Hello, Nir
 
Log in attachment.  
 
14.08.2018, 01:30, "Nir Soffer" <nsoffer@redhat.com>:
On Mon, Aug 13, 2018 at 1:45 PM Aleksey Maksimov <aleksey.i.maksimov@yandex.ru> wrote:
We use oVirt 4.2.5.2-1.el7 (Hosted engine / 4 hosts in cluster / about twenty virtual machines)
Virtual machine disks are located on the Data Domain from FC SAN.
Snapshots of all virtual machines are created normally. But for one virtual machine, we can not create a snapshot.

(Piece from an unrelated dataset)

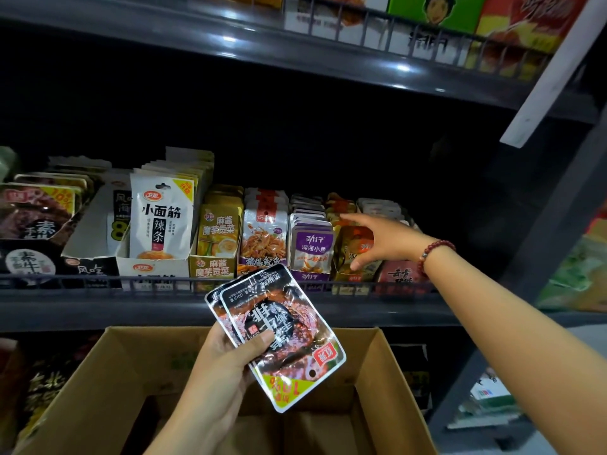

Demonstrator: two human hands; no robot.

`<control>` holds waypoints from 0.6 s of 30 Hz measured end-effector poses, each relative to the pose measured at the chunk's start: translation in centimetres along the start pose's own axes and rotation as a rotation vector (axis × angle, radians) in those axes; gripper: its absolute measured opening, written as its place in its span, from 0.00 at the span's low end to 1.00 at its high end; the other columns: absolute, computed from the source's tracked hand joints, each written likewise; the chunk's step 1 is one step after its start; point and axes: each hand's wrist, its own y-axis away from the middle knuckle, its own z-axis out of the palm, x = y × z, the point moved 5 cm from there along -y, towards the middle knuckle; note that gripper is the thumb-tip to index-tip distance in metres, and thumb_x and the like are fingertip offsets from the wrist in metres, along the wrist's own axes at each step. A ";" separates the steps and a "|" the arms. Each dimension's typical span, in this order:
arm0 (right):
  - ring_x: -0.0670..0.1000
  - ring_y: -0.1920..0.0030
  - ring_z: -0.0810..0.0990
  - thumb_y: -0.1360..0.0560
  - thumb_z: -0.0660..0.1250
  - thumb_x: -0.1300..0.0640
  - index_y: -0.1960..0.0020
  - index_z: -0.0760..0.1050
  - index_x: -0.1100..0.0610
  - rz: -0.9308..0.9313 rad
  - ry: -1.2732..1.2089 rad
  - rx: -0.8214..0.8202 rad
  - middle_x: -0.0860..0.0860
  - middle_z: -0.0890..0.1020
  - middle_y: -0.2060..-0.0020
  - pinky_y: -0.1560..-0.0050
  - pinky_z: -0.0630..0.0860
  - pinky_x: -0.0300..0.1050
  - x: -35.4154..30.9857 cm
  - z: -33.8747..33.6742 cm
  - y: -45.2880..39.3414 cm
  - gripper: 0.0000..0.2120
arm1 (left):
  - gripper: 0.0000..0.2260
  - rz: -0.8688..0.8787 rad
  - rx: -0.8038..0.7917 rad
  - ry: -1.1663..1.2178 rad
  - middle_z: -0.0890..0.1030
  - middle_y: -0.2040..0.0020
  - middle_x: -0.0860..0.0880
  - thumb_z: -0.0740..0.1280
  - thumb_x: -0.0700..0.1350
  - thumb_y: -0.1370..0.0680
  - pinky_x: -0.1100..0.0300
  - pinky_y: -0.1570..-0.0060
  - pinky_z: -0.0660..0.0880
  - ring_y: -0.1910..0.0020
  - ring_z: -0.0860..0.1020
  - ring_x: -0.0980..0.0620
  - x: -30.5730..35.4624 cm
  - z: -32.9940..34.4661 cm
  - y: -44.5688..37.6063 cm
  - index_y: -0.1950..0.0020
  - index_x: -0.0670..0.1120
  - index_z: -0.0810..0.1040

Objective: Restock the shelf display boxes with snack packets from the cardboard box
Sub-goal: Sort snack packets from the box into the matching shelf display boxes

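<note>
- Low, over the open cardboard box [387, 366], left hand [226, 366] grips two dark snack packets [279, 336], thumb across the front.
- Right hand [384, 241], fingers spread and holding nothing, touches orange packets [353, 244] near the shelf [98, 307] front edge.

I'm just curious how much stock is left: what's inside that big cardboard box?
The cardboard box is open, and its visible inside shows only bare brown cardboard. The left hand, holding dark snack packets, covers part of the interior, so packets could lie there unseen.
</note>
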 end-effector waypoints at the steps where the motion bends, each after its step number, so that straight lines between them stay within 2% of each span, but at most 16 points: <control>1: 0.51 0.25 0.55 0.33 0.77 0.50 0.23 0.53 0.46 -0.001 0.010 0.020 0.48 0.57 0.24 0.28 0.59 0.48 -0.2 -0.3 0.6 0.47 | 0.21 0.005 0.008 -0.004 0.85 0.50 0.44 0.72 0.34 0.32 0.50 0.57 0.78 0.51 0.83 0.43 0.0 -0.1 0.0 0.41 0.46 0.75; 4: 0.50 0.24 0.51 0.32 0.75 0.48 0.24 0.55 0.45 -0.045 0.008 0.078 0.46 0.57 0.24 0.26 0.54 0.50 -1.4 -1.3 2.6 0.43 | 0.18 0.044 0.022 -0.025 0.85 0.50 0.45 0.70 0.32 0.28 0.49 0.55 0.78 0.50 0.83 0.44 0.2 -0.1 0.0 0.42 0.47 0.76; 6: 0.48 0.25 0.52 0.30 0.73 0.47 0.26 0.59 0.45 -0.117 -0.025 0.103 0.45 0.60 0.25 0.26 0.54 0.49 -3.1 -1.6 4.0 0.38 | 0.17 0.080 0.019 -0.050 0.85 0.51 0.47 0.70 0.32 0.28 0.48 0.52 0.78 0.49 0.83 0.44 0.4 0.1 0.1 0.43 0.48 0.76; 10: 0.39 0.33 0.64 0.26 0.68 0.44 0.29 0.64 0.44 -0.206 -0.120 0.023 0.43 0.68 0.30 0.37 0.63 0.34 -7.0 0.1 6.4 0.28 | 0.17 0.143 0.021 -0.084 0.85 0.50 0.48 0.71 0.33 0.28 0.45 0.43 0.77 0.47 0.82 0.46 0.9 0.1 0.3 0.42 0.48 0.75; 12: 0.40 0.37 0.70 0.26 0.67 0.44 0.28 0.63 0.45 -0.218 -0.203 -0.078 0.44 0.71 0.32 0.42 0.67 0.28 -8.7 1.7 7.1 0.28 | 0.18 0.162 0.022 -0.094 0.85 0.49 0.48 0.71 0.34 0.28 0.45 0.41 0.76 0.46 0.82 0.47 1.0 0.0 0.5 0.42 0.48 0.75; 16: 0.44 0.45 0.76 0.26 0.68 0.47 0.25 0.57 0.44 -0.195 -0.341 -0.150 0.48 0.72 0.35 0.44 0.78 0.41 -11.2 3.6 7.8 0.33 | 0.22 0.189 0.004 -0.075 0.85 0.48 0.47 0.72 0.39 0.34 0.46 0.43 0.76 0.45 0.82 0.46 1.6 0.0 0.9 0.41 0.48 0.75; 18: 0.43 0.47 0.75 0.25 0.68 0.47 0.25 0.54 0.42 -0.191 -0.352 -0.120 0.48 0.71 0.35 0.50 0.78 0.36 -12.0 4.0 7.8 0.35 | 0.19 0.200 -0.001 -0.057 0.85 0.48 0.46 0.71 0.38 0.31 0.46 0.44 0.77 0.47 0.82 0.46 1.9 -0.1 0.8 0.41 0.47 0.75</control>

When we try to create a snapshot in the oVirt web console, we see such errors:

Aug 13, 2018, 1:05:06 PM Failed to complete snapshot 'KOM-APP14_BACKUP01' creation for VM 'KOM-APP14'.
Aug 13, 2018, 1:05:01 PM VDSM KOM-VM14 command HSMGetAllTasksStatusesVDS failed: Could not acquire resource. Probably resource factory threw an exception.: ()
Aug 13, 2018, 1:05:00 PM Snapshot 'KOM-APP14_BACKUP01' creation for VM 'KOM-APP14' was initiated by petya@sub.holding.com@sub.holding.com-authz.

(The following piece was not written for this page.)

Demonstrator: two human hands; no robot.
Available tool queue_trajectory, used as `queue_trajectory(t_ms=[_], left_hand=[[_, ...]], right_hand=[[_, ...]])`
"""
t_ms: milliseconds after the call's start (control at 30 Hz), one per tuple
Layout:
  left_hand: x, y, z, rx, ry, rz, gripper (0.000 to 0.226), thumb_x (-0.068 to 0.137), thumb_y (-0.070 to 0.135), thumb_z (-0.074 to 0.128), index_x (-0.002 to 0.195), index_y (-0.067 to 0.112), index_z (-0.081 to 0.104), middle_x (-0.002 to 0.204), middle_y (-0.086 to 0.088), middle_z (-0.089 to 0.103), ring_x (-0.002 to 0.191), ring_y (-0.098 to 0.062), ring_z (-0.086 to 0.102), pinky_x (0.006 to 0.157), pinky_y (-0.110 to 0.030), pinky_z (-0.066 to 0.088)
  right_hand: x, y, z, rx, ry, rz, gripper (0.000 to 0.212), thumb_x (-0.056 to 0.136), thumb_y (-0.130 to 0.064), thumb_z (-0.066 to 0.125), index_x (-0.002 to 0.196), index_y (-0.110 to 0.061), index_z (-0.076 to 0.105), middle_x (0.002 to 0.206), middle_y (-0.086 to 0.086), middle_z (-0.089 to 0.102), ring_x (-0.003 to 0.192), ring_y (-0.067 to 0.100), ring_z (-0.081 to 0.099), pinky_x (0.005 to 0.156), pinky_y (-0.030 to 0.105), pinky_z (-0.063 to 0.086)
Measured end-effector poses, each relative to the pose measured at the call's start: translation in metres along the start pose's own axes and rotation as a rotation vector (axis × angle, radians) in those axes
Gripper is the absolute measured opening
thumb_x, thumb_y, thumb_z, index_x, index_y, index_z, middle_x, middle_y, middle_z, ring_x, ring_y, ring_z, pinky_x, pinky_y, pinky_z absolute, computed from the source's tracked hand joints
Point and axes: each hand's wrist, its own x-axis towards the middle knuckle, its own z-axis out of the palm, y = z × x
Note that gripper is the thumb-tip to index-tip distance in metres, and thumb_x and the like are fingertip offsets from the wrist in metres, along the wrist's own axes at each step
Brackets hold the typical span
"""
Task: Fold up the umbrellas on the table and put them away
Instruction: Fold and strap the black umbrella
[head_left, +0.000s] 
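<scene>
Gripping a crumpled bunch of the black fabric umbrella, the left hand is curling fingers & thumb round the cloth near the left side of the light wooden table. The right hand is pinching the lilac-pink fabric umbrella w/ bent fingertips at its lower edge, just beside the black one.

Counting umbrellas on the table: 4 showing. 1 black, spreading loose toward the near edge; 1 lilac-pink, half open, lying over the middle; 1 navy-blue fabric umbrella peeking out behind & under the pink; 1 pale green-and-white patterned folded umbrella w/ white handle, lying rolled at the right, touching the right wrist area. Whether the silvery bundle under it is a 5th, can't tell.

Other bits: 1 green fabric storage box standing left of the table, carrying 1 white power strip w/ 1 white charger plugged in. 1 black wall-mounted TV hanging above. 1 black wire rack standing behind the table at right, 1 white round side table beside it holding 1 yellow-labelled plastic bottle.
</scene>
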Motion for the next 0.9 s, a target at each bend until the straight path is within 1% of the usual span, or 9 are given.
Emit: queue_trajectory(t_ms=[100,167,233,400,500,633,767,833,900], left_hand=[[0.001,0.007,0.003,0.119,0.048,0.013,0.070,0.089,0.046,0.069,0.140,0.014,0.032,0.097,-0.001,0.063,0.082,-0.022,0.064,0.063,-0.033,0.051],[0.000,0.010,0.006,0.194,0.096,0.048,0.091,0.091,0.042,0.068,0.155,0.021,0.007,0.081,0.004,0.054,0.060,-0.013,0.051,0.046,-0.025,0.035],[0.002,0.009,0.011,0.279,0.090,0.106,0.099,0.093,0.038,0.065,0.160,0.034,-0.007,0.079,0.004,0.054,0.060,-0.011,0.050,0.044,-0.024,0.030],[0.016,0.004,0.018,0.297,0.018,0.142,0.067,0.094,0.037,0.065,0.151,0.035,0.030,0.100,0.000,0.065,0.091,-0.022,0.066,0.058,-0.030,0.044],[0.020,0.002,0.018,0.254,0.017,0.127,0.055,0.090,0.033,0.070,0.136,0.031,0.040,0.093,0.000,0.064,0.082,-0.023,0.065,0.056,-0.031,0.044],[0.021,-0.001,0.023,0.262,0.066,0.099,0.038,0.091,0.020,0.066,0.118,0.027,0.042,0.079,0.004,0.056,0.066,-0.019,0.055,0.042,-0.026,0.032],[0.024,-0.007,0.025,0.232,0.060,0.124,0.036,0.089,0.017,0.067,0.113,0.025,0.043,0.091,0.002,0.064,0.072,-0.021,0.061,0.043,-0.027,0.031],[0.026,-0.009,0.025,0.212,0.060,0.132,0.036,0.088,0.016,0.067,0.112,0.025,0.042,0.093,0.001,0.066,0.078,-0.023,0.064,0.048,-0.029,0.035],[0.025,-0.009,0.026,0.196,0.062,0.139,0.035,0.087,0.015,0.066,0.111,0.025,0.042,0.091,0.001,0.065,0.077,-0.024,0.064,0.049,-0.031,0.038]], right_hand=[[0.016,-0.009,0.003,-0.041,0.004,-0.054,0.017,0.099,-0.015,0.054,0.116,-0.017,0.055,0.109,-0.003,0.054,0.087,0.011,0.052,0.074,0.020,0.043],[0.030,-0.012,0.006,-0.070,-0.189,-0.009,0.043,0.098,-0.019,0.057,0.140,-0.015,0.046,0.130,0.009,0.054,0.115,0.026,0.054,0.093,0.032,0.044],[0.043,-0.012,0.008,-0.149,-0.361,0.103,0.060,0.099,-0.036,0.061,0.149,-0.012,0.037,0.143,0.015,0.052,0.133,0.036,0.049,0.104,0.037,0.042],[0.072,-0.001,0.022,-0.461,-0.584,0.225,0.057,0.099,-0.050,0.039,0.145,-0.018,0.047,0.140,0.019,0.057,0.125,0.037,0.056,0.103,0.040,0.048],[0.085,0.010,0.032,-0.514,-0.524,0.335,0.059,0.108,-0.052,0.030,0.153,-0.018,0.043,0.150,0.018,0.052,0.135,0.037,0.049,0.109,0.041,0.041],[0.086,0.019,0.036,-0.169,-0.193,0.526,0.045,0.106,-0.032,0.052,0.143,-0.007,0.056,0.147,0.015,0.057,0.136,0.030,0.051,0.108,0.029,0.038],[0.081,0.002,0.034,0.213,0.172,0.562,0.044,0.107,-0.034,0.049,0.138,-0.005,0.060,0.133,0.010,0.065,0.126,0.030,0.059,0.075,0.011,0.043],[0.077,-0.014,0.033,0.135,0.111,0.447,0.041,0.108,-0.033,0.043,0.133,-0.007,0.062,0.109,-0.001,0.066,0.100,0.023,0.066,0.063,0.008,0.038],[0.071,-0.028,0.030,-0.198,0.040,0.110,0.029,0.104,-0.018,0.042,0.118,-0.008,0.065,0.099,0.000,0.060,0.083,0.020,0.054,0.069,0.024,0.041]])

At this time on the server with the role of "SPM" in the vdsm.log we see this:

...
2018-08-13 05:05:06,471-0500 INFO  (jsonrpc/0) [jsonrpc.JsonRpcServer] RPC call VM.getStats succeeded in 0.00 seconds (__init__:573)
2018-08-13 05:05:06,478-0500 INFO  (jsonrpc/5) [jsonrpc.JsonRpcServer] RPC call Image.deleteVolumes succeeded in 0.05 seconds (__init__:573)
2018-08-13 05:05:06,478-0500 INFO  (tasks/3) [storage.ThreadPool.WorkerThread] START task bb45ae7e-77e9-4fec-9ee2-8e1f0ad3d589 (cmd=<bound method Task.commit of <vdsm.storage.task.Task instance at 0x7f06b85a2128>>, args=None) (threadPool:208)
2018-08-13 05:05:07,009-0500 WARN  (tasks/3) [storage.ResourceManager] Resource factory failed to create resource '01_img_6db73566-0f7f-4438-a9ef-6815075f45ea.cdf1751b-64d3-42bc-b9ef-b0174c7ea068'. Canceling request. (resourceManager:543)
Traceback (most recent call last):
  File "/usr/lib/python2.7/site-packages/vdsm/storage/resourceManager.py", line 539, in registerResource
    obj = namespaceObj.factory.createResource(name, lockType)
  File "/usr/lib/python2.7/site-packages/vdsm/storage/resourceFactories.py", line 193, in createResource
    lockType)
  File "/usr/lib/python2.7/site-packages/vdsm/storage/resourceFactories.py", line 122, in __getResourceCandidatesList
    imgUUID=resourceName)
  File "/usr/lib/python2.7/site-packages/vdsm/storage/image.py", line 213, in getChain
    if srcVol.isLeaf():
  File "/usr/lib/python2.7/site-packages/vdsm/storage/volume.py", line 1430, in isLeaf
    return self._manifest.isLeaf()
  File "/usr/lib/python2.7/site-packages/vdsm/storage/volume.py", line 139, in isLeaf
    return self.getVolType() == sc.type2name(sc.LEAF_VOL)
  File "/usr/lib/python2.7/site-packages/vdsm/storage/volume.py", line 135, in getVolType
    self.voltype = self.getMetaParam(sc.VOLTYPE)
  File "/usr/lib/python2.7/site-packages/vdsm/storage/volume.py", line 119, in getMetaParam
    meta = self.getMetadata()
  File "/usr/lib/python2.7/site-packages/vdsm/storage/blockVolume.py", line 112, in getMetadata
    md = VolumeMetadata.from_lines(lines)
  File "/usr/lib/python2.7/site-packages/vdsm/storage/volumemetadata.py", line 103, in from_lines
    "Missing metadata key: %s: found: %s" % (e, md))
MetaDataKeyNotFoundError: Meta Data key not found error: ("Missing metadata key: 'DOMAIN': found: {}",)
 
Looks like you have a volume without metadata in the chain.
 
This may happen in the past when deleting a volume failed, but we
cleared the volume metadata. In current 4.2, this cannot happen, since
we clear the metadata only if deleting the volume succeeded.
 
Can you post complete vdsm log with this error?
 
Once we find the volume without metadata, we can delete the LV
using lvremove. This will fix the issue.
 
Shani, do you remember the bug we have with this error?
this probably the same issue.
 
Ala, I think we need to add a tool to check and repair such chains.
 
Nir
 
 
-- 
С наилучшими пожеланиями,
Максимов Алексей

Email: Aleksey.I.Maksimov@Yandex.ru